3

The following code contains an interrupt-service-routine and a normal function func(), which uses the global flag and additionally the static global g. Without any memory-barrier this code is faulty, since flag is modified asynchronously.

Introducing the global memory-barrier <1> fixes that, but also inhibits the optimizations on g. My expectation was that all access to g would be optimized out, since g is not accessible outside this TU.

I know that a global memory barried has the same effect as calling a non-inline function f() <3>. But here is the same question: since g is not visible outside this TU, why should not optimize the access to g.

I tried to use a specific memory-barrier against flag but that did not help either.

(I avoided qualifying flag as volatile: this would help here, but it should only be used accessing HW-registers).

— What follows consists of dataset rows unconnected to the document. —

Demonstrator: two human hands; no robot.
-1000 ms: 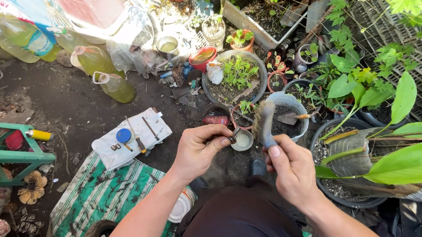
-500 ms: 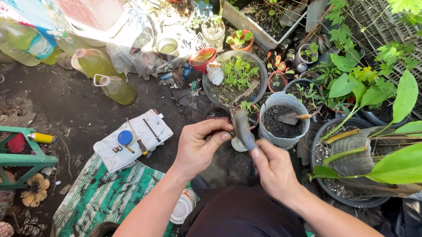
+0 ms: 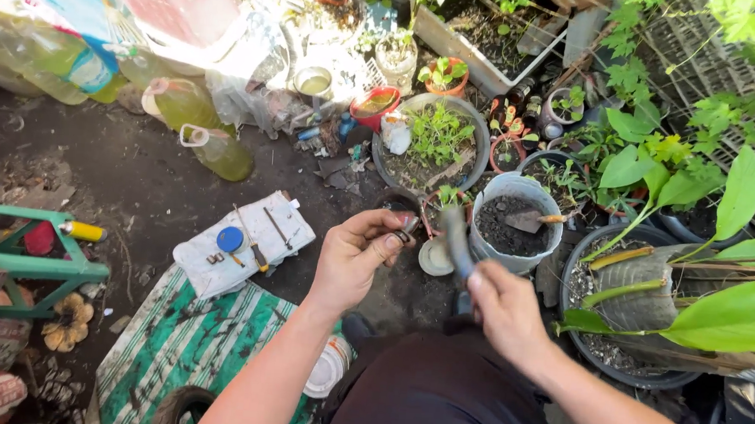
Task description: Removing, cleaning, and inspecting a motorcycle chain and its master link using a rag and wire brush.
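Note:
My left hand (image 3: pixel 355 256) is raised over the dark ground, its fingertips pinched on a small dark object (image 3: pixel 405 230) that is too small to identify. My right hand (image 3: pixel 503 314) grips a dark grey, blurred stick-like tool (image 3: pixel 456 242), whose tip points up beside the left fingertips. Just below the two sits a small white round dish (image 3: pixel 434 258). Right behind the tool stands a grey pot of dark soil (image 3: pixel 492 247) with a small trowel (image 3: pixel 532 220) lying in it.
Potted plants crowd the right and back, including a large black pot (image 3: pixel 588 364) with broad green leaves. A white slab (image 3: pixel 279 232) with small tools and a blue cap lies at left, with a green striped mat (image 3: pixel 182 340), a green stool frame (image 3: pixel 11 257) and bottles of yellowish liquid (image 3: pixel 218 149).
My right hand has brought the grey tool down and to the left, from above the soil pot to next to my left fingertips. The left hand has stayed nearly in place.

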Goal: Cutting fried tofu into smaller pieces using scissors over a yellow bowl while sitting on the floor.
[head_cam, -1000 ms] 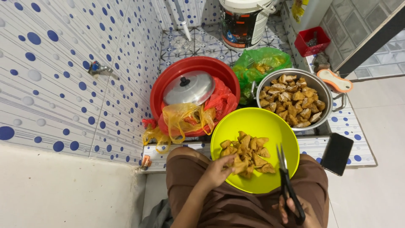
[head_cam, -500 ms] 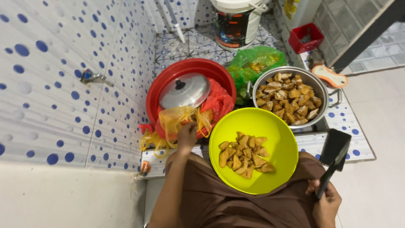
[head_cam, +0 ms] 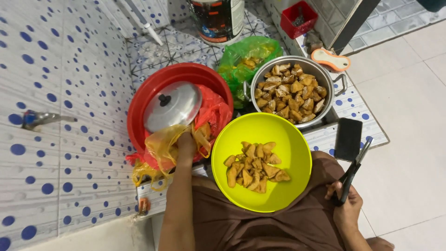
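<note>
A yellow-green bowl [head_cam: 283, 186] with several brown fried pieces [head_cam: 254, 167] rests on my lap. My left hand [head_cam: 186, 143] reaches into a thin yellow plastic bag [head_cam: 162, 148] at the rim of a red basin [head_cam: 144, 107]; its fingers are partly hidden by the bag. My right hand [head_cam: 346, 201] rests by my right knee, gripping black-handled scissors [head_cam: 354, 169] that point up and away. A metal pot [head_cam: 325, 83] full of similar brown pieces stands just beyond the bowl.
A metal lid [head_cam: 172, 106] and red plastic bag [head_cam: 213, 109] lie in the basin. A green bag [head_cam: 246, 51] sits behind the pot, a dark phone [head_cam: 348, 138] to its right. A bucket [head_cam: 218, 18], a red box [head_cam: 298, 17] and a wall tap [head_cam: 37, 118] are around.
My left hand left the bowl's pieces and moved up-left into the yellow bag. My right hand with the scissors swung out from the bowl to the right side.
</note>
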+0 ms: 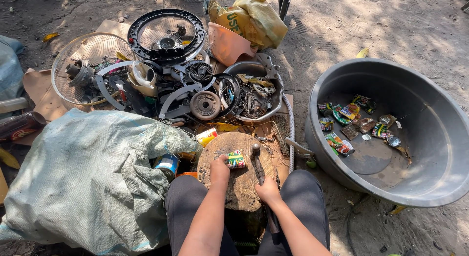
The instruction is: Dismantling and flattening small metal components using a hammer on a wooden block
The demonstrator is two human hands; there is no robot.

The question now is how to get the accesses to g optimized?

Compiler: avr-gcc

https://godbolt.org/z/ob6YoKx5a

#include <stdint.h>

uint8_t flag;  

void isr() __asm__("__vector_5") __attribute__ ((__signal__, __used__, __externally_visible__)); 
void isr() {
    flag = 1;
}

static uint8_t g;

void f();

void func(void) {
  for (uint8_t i=0; i<20; i++) {
//      f(); // <3>
//      __asm__ __volatile__ ("" : : : "memory"); // <1>
//          __asm__ __volatile__ ("" : "=m" (flag)); // <2>
    ++g;
    if (flag) {
      flag = 0;
    }
  }
}

//void f(){}
wimalopaan
  • 4,838
  • 1
  • 21
  • 39
  • 1
    "memory" tells the compiler your ASM code can edit anything in memory. – user253751 Feb 07 '23 at 09:51
  • And why does the specific memory-barrier not work? – wimalopaan Feb 07 '23 at 09:53
  • probably because you told the compiler your ASM code could edit anything in memory – user253751 Feb 07 '23 at 09:57
  • No, the specific memory barrier <2> only refers to `flag`. – wimalopaan Feb 07 '23 at 10:55
  • *I avoided qualifying `flag` as `volatile`: this would help here, but it should only be used accessing HW-registers* [There are other situations](https://port70.net/~nsz/c/c11/n1570.html#5.1.2.3p5): "When the processing of the abstract machine is interrupted by receipt of a signal, the values of objects that are neither lock-free atomic objects nor of type volatile sig_atomic_t are unspecified ..." In fact, that seems rather apropos here. – Andrew Henle Feb 07 '23 at 11:05
  • @wimalopaan where did you read that? – user253751 Feb 07 '23 at 11:07
  • https://www.drdobbs.com/parallel/volatile-vs-volatile/212701484?pgno=2 – wimalopaan Feb 07 '23 at 11:22
  • In <2>, you are clobbering **all** of memory due to `"memory"` – emacs drives me nuts Feb 07 '23 at 16:03
  • Sorry, that was wrong. I corrected the example. But that did not change anything!? – wimalopaan Feb 07 '23 at 16:10
  • 1
    If you want to do atomic operations on an AVR you'll need to use [``](http://atmel-studio-doc.s3-website-us-east-1.amazonaws.com/webhelp/GUID-90493D45-DB42-4BB8-9627-BAA0225A71E3-en-US-1/index.html?GUID-8E7AC268-08E8-4F83-B48E-D1E6A7A50BC4) as the standard C and C++ headers are not available as best I can tell. – Mgetz Feb 07 '23 at 16:27
  • "(volatile) _should only be used accessing HW-registers_" No! Use volatile whenever you want the compiler to treat a variable as having unknown value, even where code logic implies it must have a specific value; IOW, With **volatile you can use `ptrace` to set a variable to an arbitrary value**. (The "ptrace semantic" of volatile is the one and only definition that fits what all compilers are doing and that's actually useful.) Without volatile, you can break compiler optimizations and get UB when changing variables with ptrace; IOW, volatile prevents all optimizations involving object state. – curiousguy Feb 25 '23 at 21:26

3 Answers3

2

Lots of misconceptions.

  • There is nothing called "static global", that's like saying "dog cat", they are each other's opposites. You can have variables declared at local scope or at file scope. You can have variables with internal linkage or external linkage.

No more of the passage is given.